Thankyou crashing but I wasnt trying to hijack your thread. I am sorry about your MC Sad.

crashingwaves · 21/04/2011 21:14

You weren't hijacking at all x

She does know is the sad thing but apparently I should have done X Y and Z and it's my fault and never mind you can have another baby. I guess she's just a bit selfish. :(

OP posts:
CeliaFate · 21/04/2011 21:27

She's jealous. Some people think that having money leads to a simple life where everything is rosy. Bollocks. Having no money worries is a massive weight lifted, of course it is.

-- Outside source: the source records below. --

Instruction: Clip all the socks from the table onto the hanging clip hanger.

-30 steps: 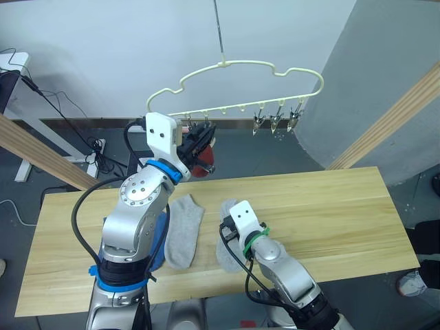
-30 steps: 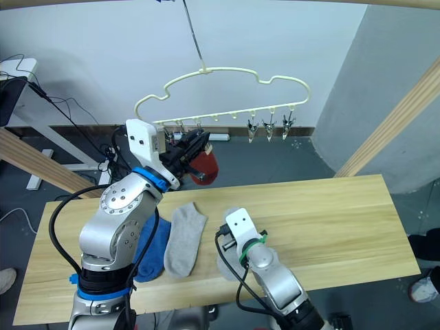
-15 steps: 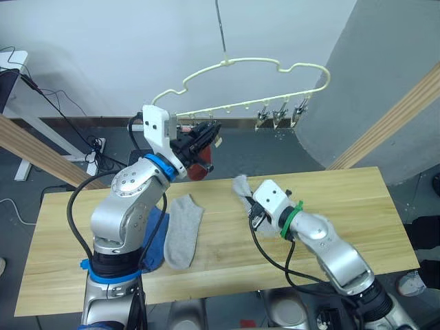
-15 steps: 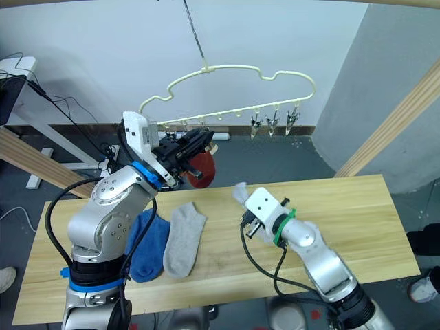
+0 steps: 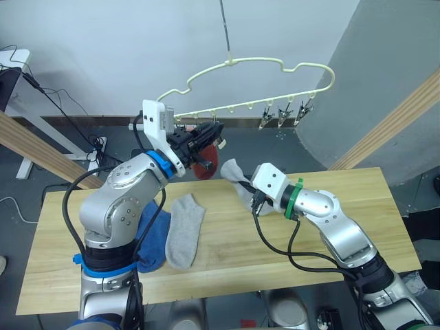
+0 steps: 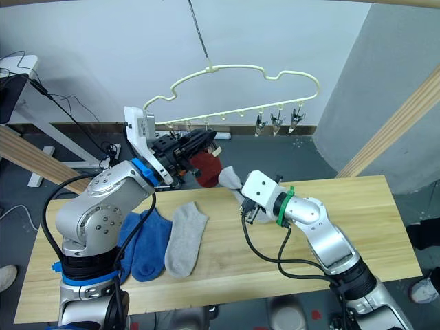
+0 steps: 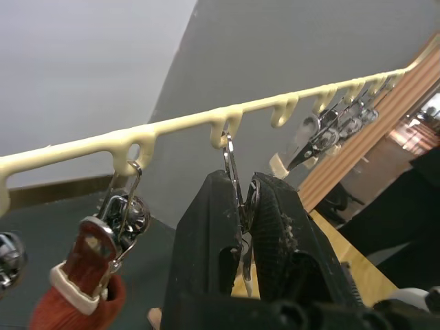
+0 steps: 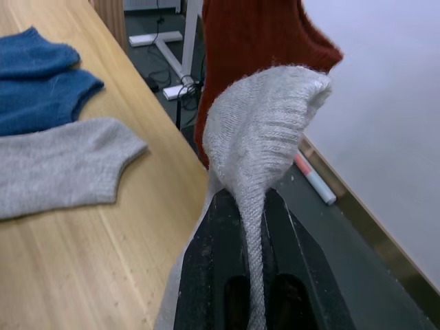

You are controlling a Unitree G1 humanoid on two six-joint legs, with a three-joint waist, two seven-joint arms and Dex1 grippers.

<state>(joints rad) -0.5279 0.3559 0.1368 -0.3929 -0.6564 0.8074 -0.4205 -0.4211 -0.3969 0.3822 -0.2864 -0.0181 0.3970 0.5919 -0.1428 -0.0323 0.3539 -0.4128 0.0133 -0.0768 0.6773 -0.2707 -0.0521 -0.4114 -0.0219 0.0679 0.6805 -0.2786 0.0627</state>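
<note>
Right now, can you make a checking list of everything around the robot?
Surface: wooden table, two blue socks and one grey sock lying on it.
Job's things: clip hanger hanging; rust red sock clipped on it.
Clutter: nothing seen.
Grippers: left gripper squeezing a metal clip; right gripper holding a second grey sock.
Cables: black cables on the floor.
Surroundings: white wall, wooden poles.

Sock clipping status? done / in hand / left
Done: rust red sock hangs clipped on the clip hanger.
In hand: right gripper pinches a grey sock; left gripper squeezes a clip.
Left: grey sock and blue socks lie on the table.
</note>
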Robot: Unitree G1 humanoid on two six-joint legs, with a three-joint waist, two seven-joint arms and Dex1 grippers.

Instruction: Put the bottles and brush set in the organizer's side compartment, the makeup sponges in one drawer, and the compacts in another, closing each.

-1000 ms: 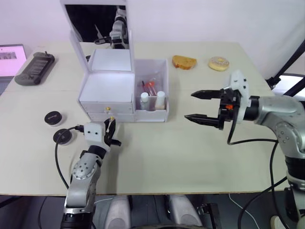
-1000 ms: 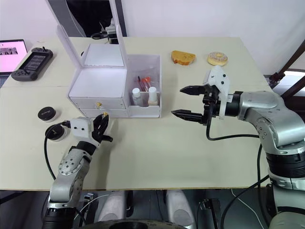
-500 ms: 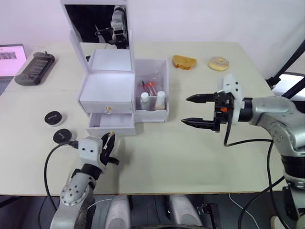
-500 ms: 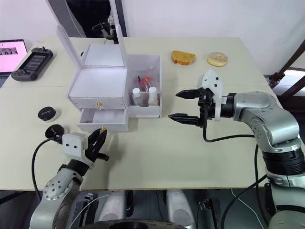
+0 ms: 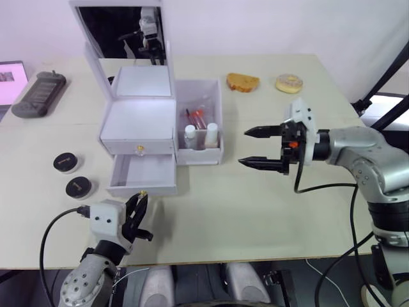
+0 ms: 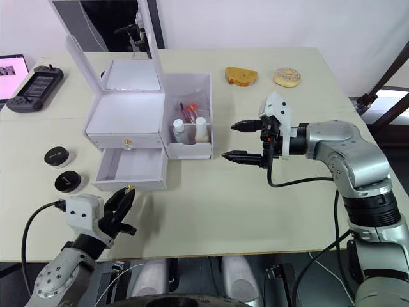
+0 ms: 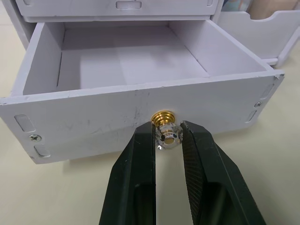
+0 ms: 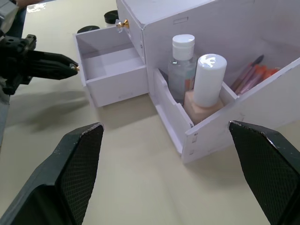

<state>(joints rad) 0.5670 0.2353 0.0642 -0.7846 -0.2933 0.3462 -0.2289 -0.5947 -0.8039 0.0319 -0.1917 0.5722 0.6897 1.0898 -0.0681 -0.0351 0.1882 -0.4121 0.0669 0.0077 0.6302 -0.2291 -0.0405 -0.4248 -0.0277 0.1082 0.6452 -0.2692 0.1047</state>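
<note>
On the desk (image 5: 211,192), the white organizer (image 5: 137,121) now has its lower drawer (image 5: 142,176) pulled fully out and empty, where a second ago it was shut, ready for the two black compacts (image 5: 72,174) beside it. The left gripper (image 7: 167,136) keeps its jaws pinched on the gold knob (image 7: 165,123); the right gripper (image 5: 261,146) hovers wide open and empty beside the bottles (image 5: 201,135) in the side compartment. No legible writing.
</note>
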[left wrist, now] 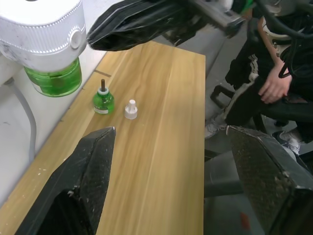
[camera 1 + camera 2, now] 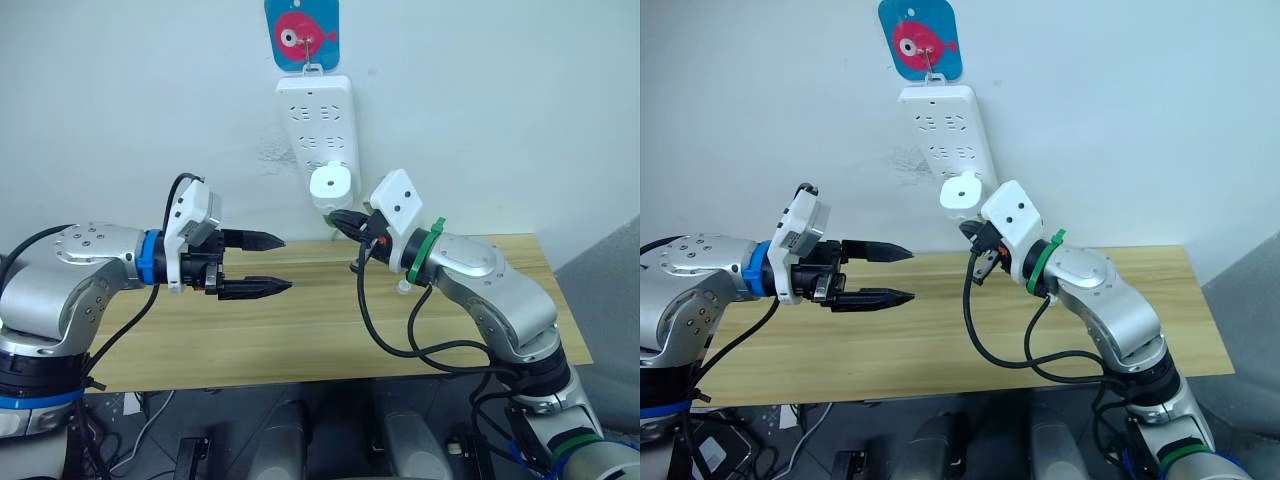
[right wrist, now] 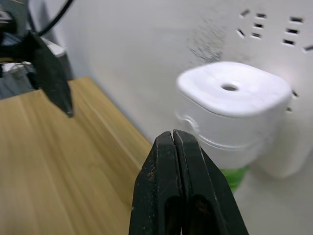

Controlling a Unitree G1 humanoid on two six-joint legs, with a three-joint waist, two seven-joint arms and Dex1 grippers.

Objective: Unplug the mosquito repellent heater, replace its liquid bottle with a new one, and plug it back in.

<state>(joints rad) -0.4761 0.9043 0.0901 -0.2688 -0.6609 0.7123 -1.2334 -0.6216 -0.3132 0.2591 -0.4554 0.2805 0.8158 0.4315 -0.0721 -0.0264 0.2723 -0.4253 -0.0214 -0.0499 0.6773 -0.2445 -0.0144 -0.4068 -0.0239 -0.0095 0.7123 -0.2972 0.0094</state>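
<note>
The white mosquito repellent heater [image 2: 330, 184] is plugged into the bottom of the white power strip [image 2: 313, 115] hanging on the wall. A green liquid bottle [image 1: 54, 81] is screwed in under it. My right gripper [image 2: 336, 220] is shut with nothing between its fingers, its tips just below and in front of the heater [image 3: 234, 105]. My left gripper [image 2: 286, 263] hovers open over the table, well to the left of the heater. A second small green bottle [image 1: 103, 100] with a dark wick stands on the table near the wall, and a white cap [image 1: 130, 109] stands beside it.
The wooden table [image 2: 300, 330] runs along the white wall. A blue and red fish hook [image 2: 302, 35] holds the power strip. A seated person [image 1: 274, 83] is beyond the table's far end. A black cable [image 2: 385, 340] loops from my right wrist.
</note>
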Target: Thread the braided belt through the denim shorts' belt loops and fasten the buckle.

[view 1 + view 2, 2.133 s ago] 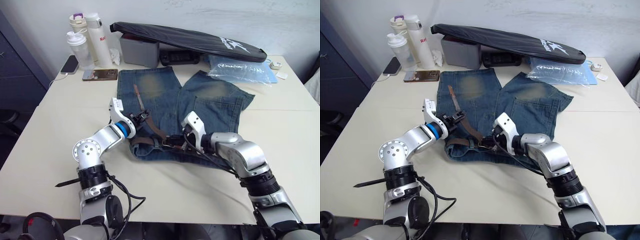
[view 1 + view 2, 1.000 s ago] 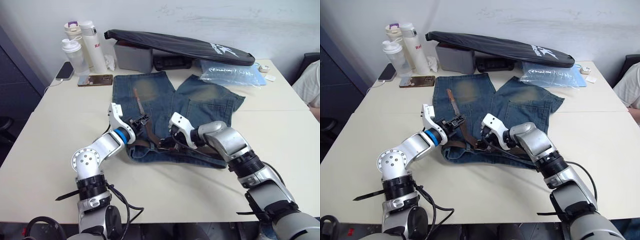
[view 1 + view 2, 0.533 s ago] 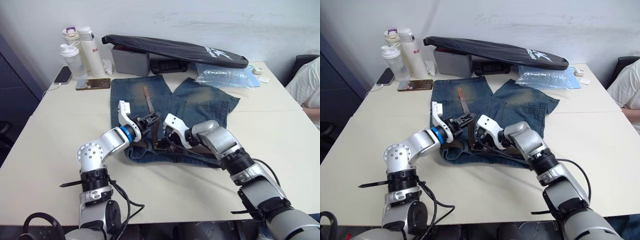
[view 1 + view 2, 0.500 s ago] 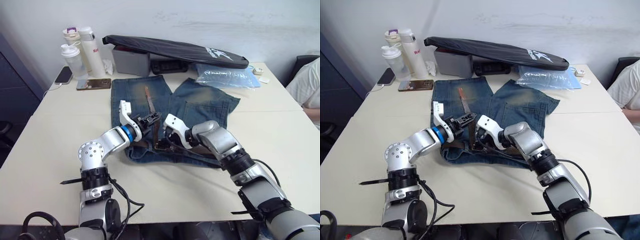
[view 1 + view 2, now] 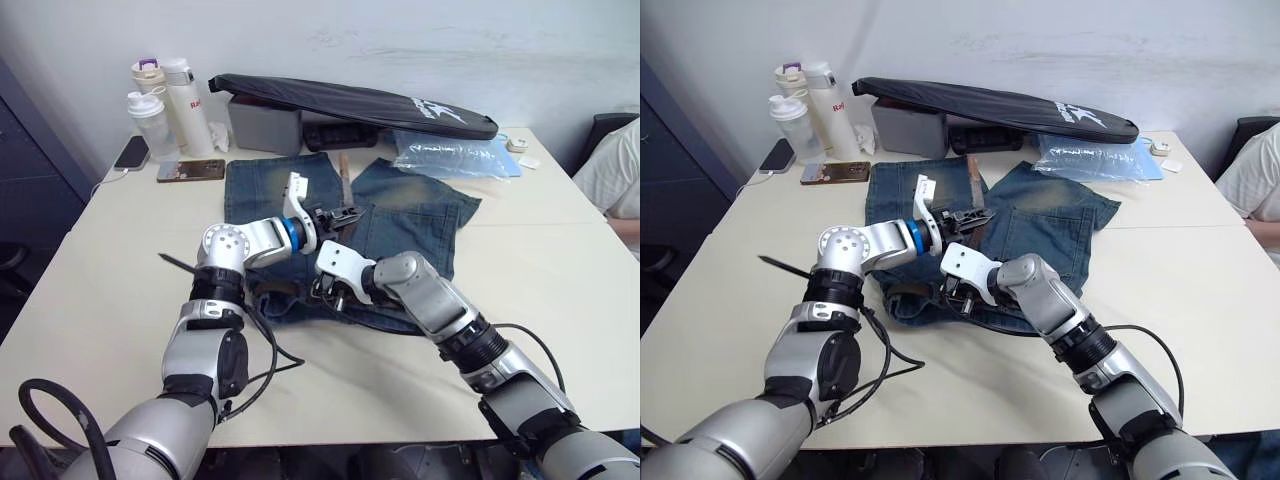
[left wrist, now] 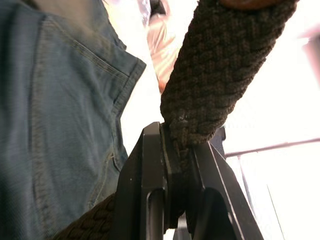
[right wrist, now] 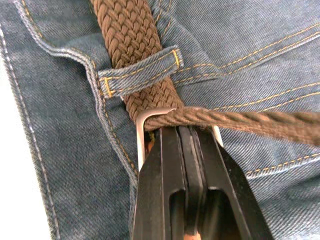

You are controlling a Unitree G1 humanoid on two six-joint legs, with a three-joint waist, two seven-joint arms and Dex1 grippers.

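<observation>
Beige table (image 5: 90, 290), denim shorts (image 5: 420, 215) flat mid-table, braided belt (image 7: 131, 45) under a belt loop (image 7: 140, 72) at waistband, my right gripper (image 7: 182, 137) clamped at the buckle (image 7: 142, 127), my left gripper (image 6: 175, 150) pinching belt's free length above shorts.

Denim shorts (image 5: 420, 215): faded blue, yellowish worn patches, laid flat at frame centre, legs toward the top.
Braided belt (image 7: 131, 40): dark brown, passed under one belt loop (image 7: 140, 71) on the waistband, then through the buckle (image 7: 142, 127); tan-tipped free end (image 5: 343, 168) is raised above the shorts.
</observation>
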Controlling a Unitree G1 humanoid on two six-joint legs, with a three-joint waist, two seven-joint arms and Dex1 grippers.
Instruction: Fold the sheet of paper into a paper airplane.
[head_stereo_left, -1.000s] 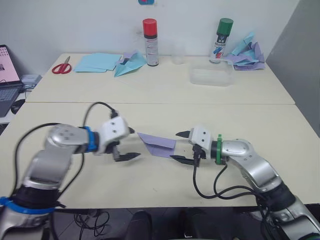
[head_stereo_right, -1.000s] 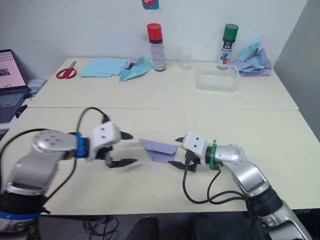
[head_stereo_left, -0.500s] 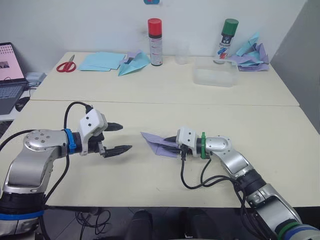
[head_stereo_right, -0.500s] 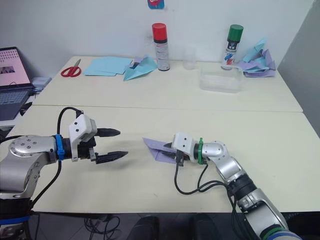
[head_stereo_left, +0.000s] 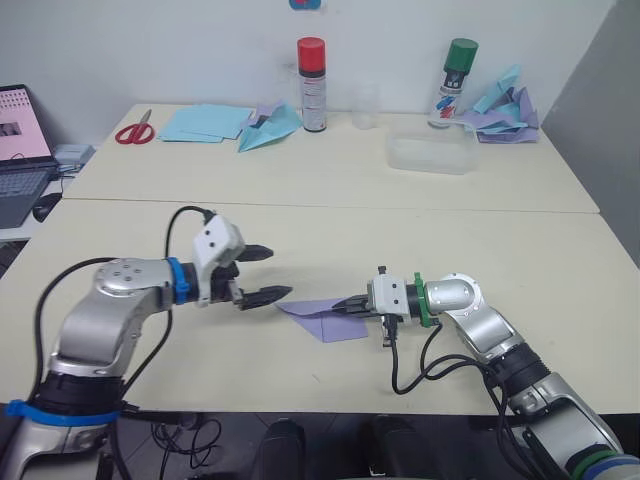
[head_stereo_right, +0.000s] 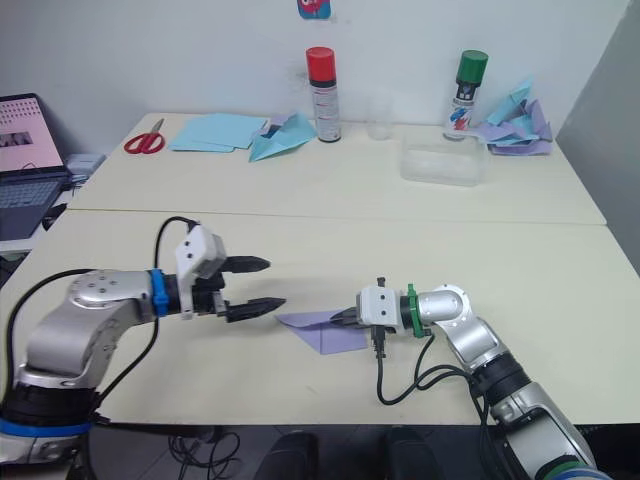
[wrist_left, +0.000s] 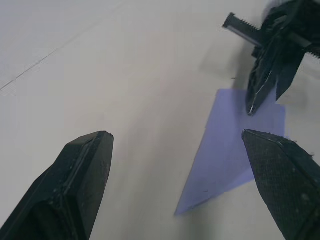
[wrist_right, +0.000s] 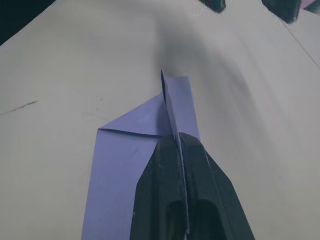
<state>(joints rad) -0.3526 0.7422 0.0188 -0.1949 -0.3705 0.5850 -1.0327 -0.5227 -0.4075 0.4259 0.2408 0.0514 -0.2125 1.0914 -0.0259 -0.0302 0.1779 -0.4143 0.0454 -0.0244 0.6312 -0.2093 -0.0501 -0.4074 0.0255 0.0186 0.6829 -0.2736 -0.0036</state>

But it doesn't stop you from having bad experiences/bad relationships/ill health/work stress etc. I've been well off and I've had no money. Neither made me happy/unhappy. It depends on what else is going on in your life.

SpeedyGonzalez · 21/04/2011 21:30

Crashing - I suspect she is hurting a lot more than she admits but doesn't know how to handle it.

forehead · 21/04/2011 21:46

Yes, CeliaFate, It really does depend on other things in your life.

OP, get rid of her. She's miserable and misery loves company.

A1980 · 21/04/2011 23:39

I think the OP has a point.

There is a member of staff where i work who goes on and on and on and on about her problems day in, day out.

I know how muhc money is on her wallet until payday, I know all her family and relationship insecurities, I know all of her job insecurities, she never shuts her mouth.

On the one occasion I'd had enough and said something along the lines of "i've enough problems of my own" she suggested I have it quite alright...... Shock

She knows fuck all about my background or my problems becasue I don't share them at work (except for a couple of people who I've become good friends with there) and she wont shut up about herself long enough to listen to anyone.

It's fucking annoying how someone like that assumes everyone's life is rosy just because they have problems.

RedbinD · 21/04/2011 23:43

Too much money is a curse. I never know whether to spend it on Bulmers or White Lightning.

seasalt · 21/04/2011 23:59

I think that if you are the type of person who is happy with your life and appreciate what you have, regardless of income, there are always other people who think you have it easy just because you are not moaning and whinging like them! Don't let your friend drag you down to her level of happiness (i.e. not happy).